Não te arrependas, Amada, porque a mim tão depressa
te deste!
Podes crer, nem por isso de ti penso coisas insolentes
e vis!
Vária é a acção das setas do Amor: algumas arranham,
E do rastejante veneno languesce pra anos o peito.
Mas, com penas potentes e gume afiado de fresco,
Outras penetram até ao tutano e rápido inflamam
o sangue.
Nos tempos heróicos, quando Deuses e Deusas amavam,
Ao olhar seguia o desejo, ao desejo o prazer.

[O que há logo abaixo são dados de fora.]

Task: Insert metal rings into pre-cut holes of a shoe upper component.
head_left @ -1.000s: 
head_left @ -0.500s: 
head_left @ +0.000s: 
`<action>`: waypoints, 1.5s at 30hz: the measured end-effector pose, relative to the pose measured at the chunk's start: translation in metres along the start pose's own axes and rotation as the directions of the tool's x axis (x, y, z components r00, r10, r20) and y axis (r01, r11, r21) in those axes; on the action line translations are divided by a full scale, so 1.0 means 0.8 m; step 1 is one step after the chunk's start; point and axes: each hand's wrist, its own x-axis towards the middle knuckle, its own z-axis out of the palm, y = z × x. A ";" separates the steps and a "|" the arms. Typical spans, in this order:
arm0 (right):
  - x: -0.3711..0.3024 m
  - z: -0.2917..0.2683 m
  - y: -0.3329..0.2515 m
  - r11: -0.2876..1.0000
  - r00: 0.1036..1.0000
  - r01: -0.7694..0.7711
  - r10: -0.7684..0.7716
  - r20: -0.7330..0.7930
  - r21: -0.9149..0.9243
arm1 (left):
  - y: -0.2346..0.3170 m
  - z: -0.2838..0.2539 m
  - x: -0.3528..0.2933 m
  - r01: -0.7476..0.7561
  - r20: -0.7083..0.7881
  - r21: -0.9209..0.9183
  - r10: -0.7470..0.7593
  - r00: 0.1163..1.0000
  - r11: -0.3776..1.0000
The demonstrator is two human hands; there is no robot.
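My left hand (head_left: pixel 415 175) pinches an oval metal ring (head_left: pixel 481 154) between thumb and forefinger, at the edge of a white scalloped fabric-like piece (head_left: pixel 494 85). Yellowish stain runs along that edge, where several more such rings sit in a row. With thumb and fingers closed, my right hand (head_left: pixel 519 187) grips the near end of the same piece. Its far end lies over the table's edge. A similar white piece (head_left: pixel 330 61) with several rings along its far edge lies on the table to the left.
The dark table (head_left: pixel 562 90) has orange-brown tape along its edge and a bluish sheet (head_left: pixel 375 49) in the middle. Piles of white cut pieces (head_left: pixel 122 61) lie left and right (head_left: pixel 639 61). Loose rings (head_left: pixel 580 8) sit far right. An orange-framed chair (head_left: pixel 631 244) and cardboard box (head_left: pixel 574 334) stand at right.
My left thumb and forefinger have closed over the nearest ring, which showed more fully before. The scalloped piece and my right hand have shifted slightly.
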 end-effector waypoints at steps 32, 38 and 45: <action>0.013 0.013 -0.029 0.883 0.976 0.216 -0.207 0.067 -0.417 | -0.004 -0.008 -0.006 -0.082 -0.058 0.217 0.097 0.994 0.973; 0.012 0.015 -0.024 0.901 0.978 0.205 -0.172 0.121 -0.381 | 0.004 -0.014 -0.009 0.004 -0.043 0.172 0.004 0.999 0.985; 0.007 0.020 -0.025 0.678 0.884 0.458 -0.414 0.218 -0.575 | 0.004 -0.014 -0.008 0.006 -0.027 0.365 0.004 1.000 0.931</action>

Crês tu que a Deusa do Amor pensou muito tempo
Quando no bosque de Ida um dia Anquises lhe
agradou?
Se Luna tardasse a beijar o belo dormente,
Auiora, invejosa, em breve o teria acordado.
Hero descobriu Leandro no festim ruidoso, e ligeiro,
Ardente saltou o amante pra a corrente nocturna.
Rhea Sílvia, a virgem princesa, vai descuidosa
Buscar água ao Tibre, e o Deus dela se apossa.
Assim Marte gerou os seus filhos! — Uma loba
amamenta
Os Gémeos, e Roma nomeia-se princesa do mundo.